#### DIRECTIONS:
With the images removed, write out every line below exactly.
+++ SUPPLIED MATERIAL
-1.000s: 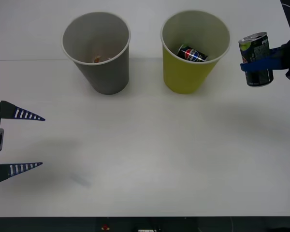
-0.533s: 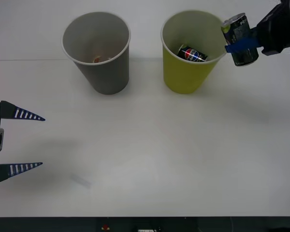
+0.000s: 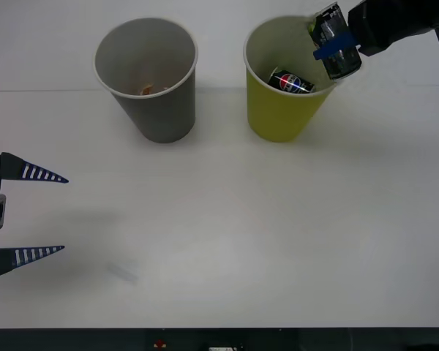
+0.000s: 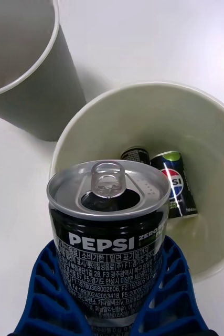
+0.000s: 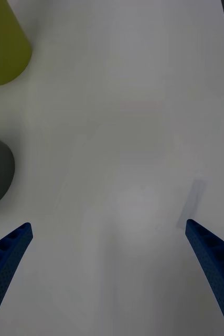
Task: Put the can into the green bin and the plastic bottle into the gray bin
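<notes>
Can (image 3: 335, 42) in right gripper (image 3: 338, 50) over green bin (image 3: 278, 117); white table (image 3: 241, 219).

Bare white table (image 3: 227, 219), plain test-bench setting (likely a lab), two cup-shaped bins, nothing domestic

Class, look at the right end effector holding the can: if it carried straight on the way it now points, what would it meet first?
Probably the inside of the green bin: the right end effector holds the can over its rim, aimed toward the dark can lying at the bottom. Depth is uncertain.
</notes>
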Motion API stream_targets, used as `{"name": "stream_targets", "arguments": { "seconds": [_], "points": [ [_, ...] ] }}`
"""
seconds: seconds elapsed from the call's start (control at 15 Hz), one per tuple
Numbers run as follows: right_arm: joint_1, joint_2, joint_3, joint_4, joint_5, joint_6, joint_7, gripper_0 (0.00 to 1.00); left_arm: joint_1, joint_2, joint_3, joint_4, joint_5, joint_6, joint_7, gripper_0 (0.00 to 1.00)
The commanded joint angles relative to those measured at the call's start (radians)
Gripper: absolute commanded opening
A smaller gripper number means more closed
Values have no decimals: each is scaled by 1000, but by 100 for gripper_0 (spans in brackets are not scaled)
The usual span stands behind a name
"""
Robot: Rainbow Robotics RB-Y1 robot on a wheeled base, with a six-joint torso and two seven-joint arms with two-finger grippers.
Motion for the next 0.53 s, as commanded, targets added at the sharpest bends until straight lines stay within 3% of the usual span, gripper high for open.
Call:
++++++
#### WRITTEN ANSWER:
-1.000s: 
-0.533s: 
+0.000s: 
+0.000s: 
+0.000s: 
Task: Put the can into the green bin and the plastic bottle into the gray bin
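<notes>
Can (image 3: 335, 42) in right gripper (image 3: 338, 50) over green bin (image 3: 278, 117); white table (image 3: 241, 219).

Bare white table (image 3: 227, 219), plain test-bench setting (likely a lab), two cup-shaped bins, nothing domestic

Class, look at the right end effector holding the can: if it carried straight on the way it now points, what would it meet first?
Probably the inside of the green bin: the right end effector holds the can over its rim, aimed toward the dark can lying at the bottom. Depth is uncertain.
</notes>
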Motion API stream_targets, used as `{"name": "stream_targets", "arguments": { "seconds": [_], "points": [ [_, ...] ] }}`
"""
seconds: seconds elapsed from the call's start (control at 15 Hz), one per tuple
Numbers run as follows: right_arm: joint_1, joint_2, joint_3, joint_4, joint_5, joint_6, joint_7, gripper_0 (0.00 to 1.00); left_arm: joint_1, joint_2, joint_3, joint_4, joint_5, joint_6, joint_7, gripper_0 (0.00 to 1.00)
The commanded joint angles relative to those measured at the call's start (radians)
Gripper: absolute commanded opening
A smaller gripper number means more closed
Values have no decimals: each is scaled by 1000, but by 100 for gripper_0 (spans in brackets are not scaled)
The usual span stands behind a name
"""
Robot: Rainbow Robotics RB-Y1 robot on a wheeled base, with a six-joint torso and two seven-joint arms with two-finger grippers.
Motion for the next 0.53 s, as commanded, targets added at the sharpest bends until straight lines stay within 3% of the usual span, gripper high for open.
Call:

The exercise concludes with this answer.